Welcome to Maggi's Blog!

USA TODAY bestselling author and winner of the RONE Award. Maggi's books are International bestsellers of Regency and Victorian Historical Romance. She also writes contemporary romantic suspense and young adult stories. Learn more about her at her website: https://www.maggiandersenauthor.com

Wednesday, June 4, 2014

New Cover! THE DUKE'S MYSTERIOUS LADY out on kindle soon.

Cover artist: Erin Dameron-Hill


Viola, so named by her benefactor, Hugh Beauchamp, Duke of Vale, has lost her memory, along with her respectability, after being found dressed in a male servant’s clothes. She is a mystery unto herself, with her knowledge of books and Latin, and her skill at the pianoforte.

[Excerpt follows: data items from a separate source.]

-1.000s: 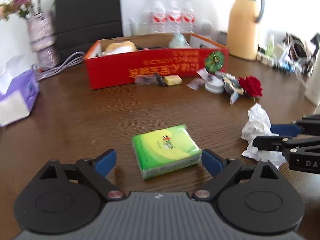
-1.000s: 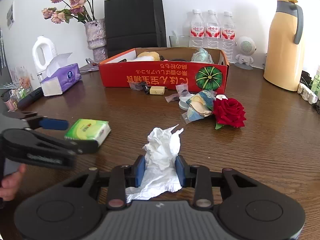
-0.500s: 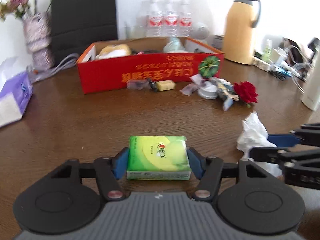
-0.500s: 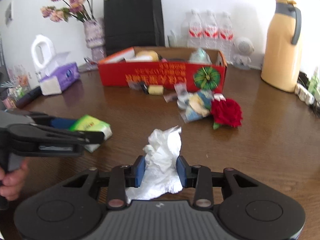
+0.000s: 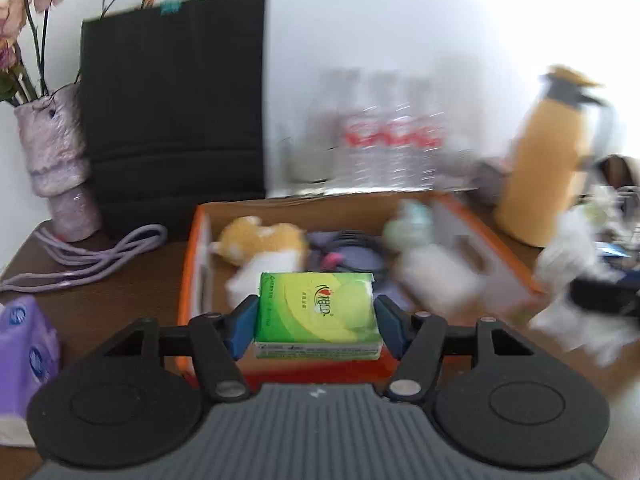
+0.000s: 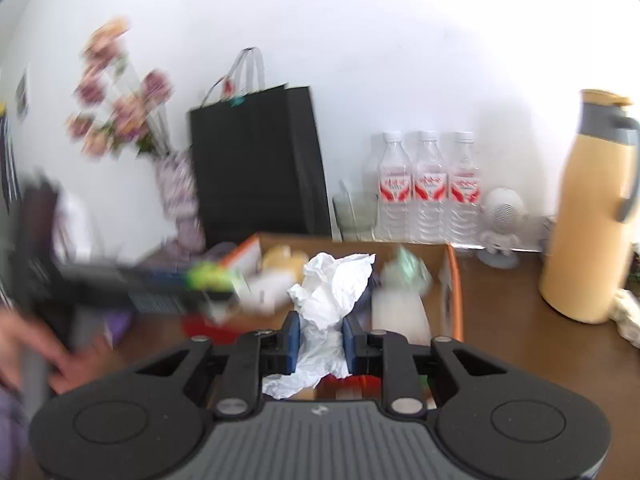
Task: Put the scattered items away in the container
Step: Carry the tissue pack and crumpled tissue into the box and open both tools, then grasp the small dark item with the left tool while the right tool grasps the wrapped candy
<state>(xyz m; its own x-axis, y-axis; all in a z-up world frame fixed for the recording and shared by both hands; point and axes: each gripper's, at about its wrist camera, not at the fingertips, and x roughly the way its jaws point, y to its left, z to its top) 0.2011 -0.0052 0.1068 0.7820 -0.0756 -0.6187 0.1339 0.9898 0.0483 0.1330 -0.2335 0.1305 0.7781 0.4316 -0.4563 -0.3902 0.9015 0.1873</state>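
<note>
My left gripper (image 5: 317, 322) is shut on a green tissue pack (image 5: 316, 312), held in the air over the near edge of the open red-orange cardboard box (image 5: 192, 264). My right gripper (image 6: 319, 340) is shut on a crumpled white paper tissue (image 6: 332, 292), also lifted at the box's (image 6: 456, 280) near side. Inside the box lie a yellow-and-white plush toy (image 5: 260, 240), a dark cable and some pale items. The right wrist view shows the left gripper and green pack (image 6: 208, 274) as a blur on the left, with a person's hand (image 6: 24, 344) behind.
Behind the box stand a black paper bag (image 5: 172, 120), a vase of dried flowers (image 5: 56, 168), three water bottles (image 6: 428, 188) and a glass. A yellow thermos (image 6: 588, 232) is at the right. A purple tissue box (image 5: 24, 344) and a lilac cord (image 5: 92, 256) lie left.
The left gripper closed on the green pack and lifted it from the table to the box. The right gripper tightened on the crumpled tissue and carried it up to the box too.
</note>
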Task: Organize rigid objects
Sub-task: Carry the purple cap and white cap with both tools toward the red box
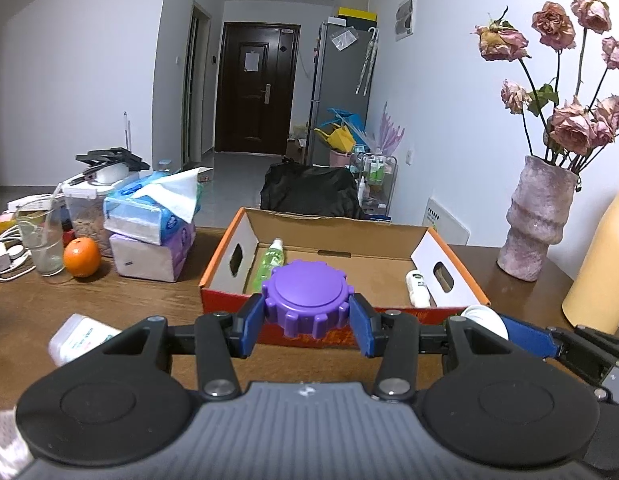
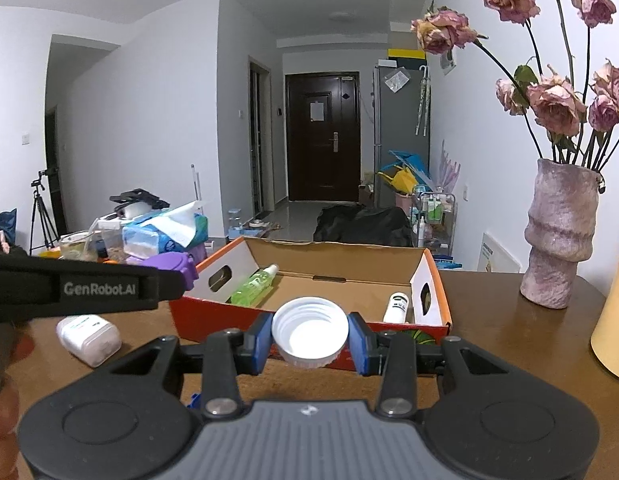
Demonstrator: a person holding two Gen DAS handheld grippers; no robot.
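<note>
We count two caps. Our left gripper point(image 1: 308, 322) clamps the purple cap point(image 1: 307, 298), ridged round its edge, between narrowly spaced blue pads; our right gripper point(image 2: 309, 342) pinches the white cap point(image 2: 309, 334), its threaded hollow facing up. Both hang at the near wall of one cardboard box point(image 2: 341, 258) holding one green bottle point(image 2: 255, 284) and one white bottle point(image 2: 396, 307). The left gripper's arm reads "GenRobot.AI". One white container point(image 2: 88, 339) lies on the table point(image 2: 509, 340).
</note>
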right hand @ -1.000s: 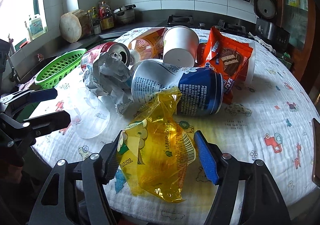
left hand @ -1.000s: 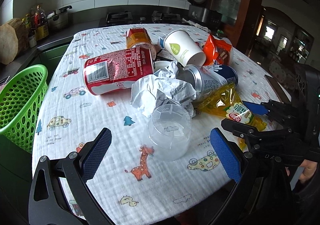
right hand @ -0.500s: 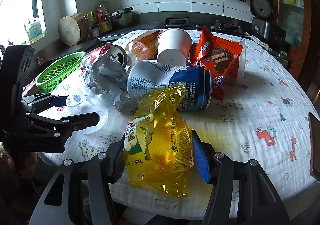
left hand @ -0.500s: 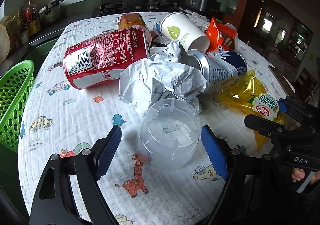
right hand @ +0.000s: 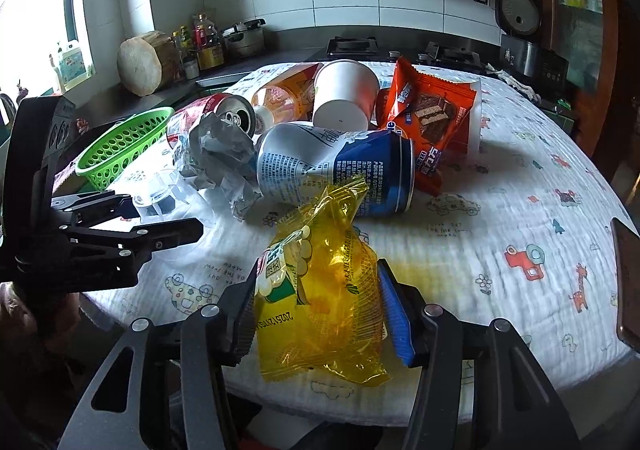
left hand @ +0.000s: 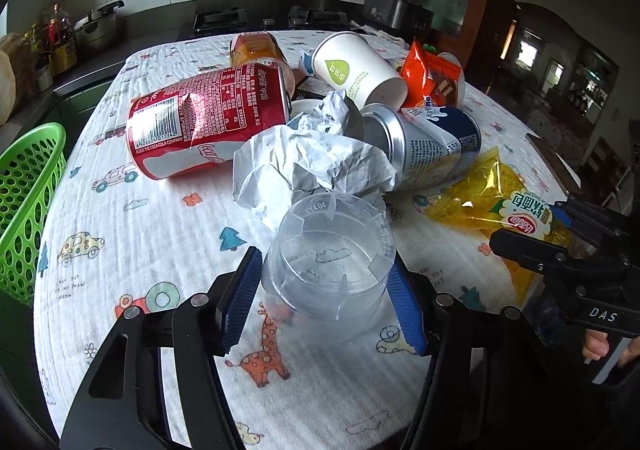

The duke has found Viola a temporary home with his nanny in a cottage on his estate, while danger lurks in the shadows and darkens her dreams. Viola must leave beautiful Vale Park before Hugh marries Lady Felicity, the neighbor’s daughter; their marriage arranged when they were children. And before Viola and Hugh succumb to an impossible passion. But what fate awaits her beyond the walls of Vale Park?
(First published as Rules of Conduct)

Excerpt:



A shout roused Hugh from his reverie. With a curse, the coachman hauled the horses to a stop in the narrow lane. Hugh’s manservant, Peter, jumped down from the box.
“What’s amiss?” Hugh threw open the carriage door and leapt out, pistol in hand. It was years since highwaymen were seen in these parts and they’d come off the worse last time, with one man dead and the other wounded in his escape.
With dusk falling, it was shadowy and dim beneath the dense canopy of leaves.
“Here, Your Grace!” Peter called.
“Careful, Peter!”
After a quick appraisal of the bushes crowding the road, Hugh ran to join his groom.
Peter was crouched beside a body lying on the road, perilously close to the horses’ plunging hooves.
A trick? Hugh tightened his grip on the pistol. “Back up the horses,” he urged his coachman. “Be quick about it.”
Peter grabbed the traces, and he and Jack edged the nervous horses away, their flesh quivering and their nostrils steaming in the cool air. With another glance at the silent, dark woods encroaching on both sides of the road, Hugh hunkered down beside the inert form. Gently rolling the body over, he reached into the lad’s shirt not expecting a heartbeat.
Hugh pulled his hand back as if stung. “Devil take us, ’tis a woman!” As he moved her, the woman’s cap fell off and long strands of fair hair escaped, spreading over her shoulders. “Bring a lantern here.”
While the coachman held the lantern high, Hugh gazed speechlessly at her. The thin material of her shirt barely concealed the thrust of firm young breasts beneath it. Pantaloons hugged her slender legs, and her bare feet were thick with grime. The shirt strings lay open across a delicate throat, where a jewel-encrusted silver locket gleamed in the lantern light.
Hugh smoothed hair away from her mud-streaked face. “No sign of bleeding, but she has a bump on her head the size of an egg.” He took hold of her wrist. She was far too pale, but her pulse felt strong.
“Cor, she ain’t half dirty, Your Grace.” Peter wrinkled his nose in distaste. “She smells of the barnyard.”
“That she does.” Hugh slipped his arms around her shoulders and beneath her knees. With scant regard for his silk-lined, multi-caped greatcoat, he hefted her up and placed her inside the coach. She failed to stir as he tucked a traveling rug around her.
“On to Vale Park, Jack.”
Night fell quickly in the country. A mist-shrouded moon added its frail light to the dim coach lanterns. The young woman lay motionless, her chest rising and falling, the only sign she lived. Not so much as a flicker when Hugh chaffed her hands. He could only hope that burned feathers or smelling salts would bring her round.
He turned her small hand over in his large one. Nails well cared for, skin soft and callous free. No evidence of hard labor. Not a housemaid then. A seamstress or a governess from one of the big houses in the district? What had driven her to dress as a page then? He sat back and studied her, her delicate features and long limbs, the incongruous footwear a young page would wear, from a good house by the look of it.
He leaned forward and fingered the locket. Was she absconding with it?
 



2 comments:

Anonymous said...

My inner Cover HO is doing her happy dance! Absolutely awe inspiring cover!

Maggi Andersen said...

Thanks Patty! I love it too!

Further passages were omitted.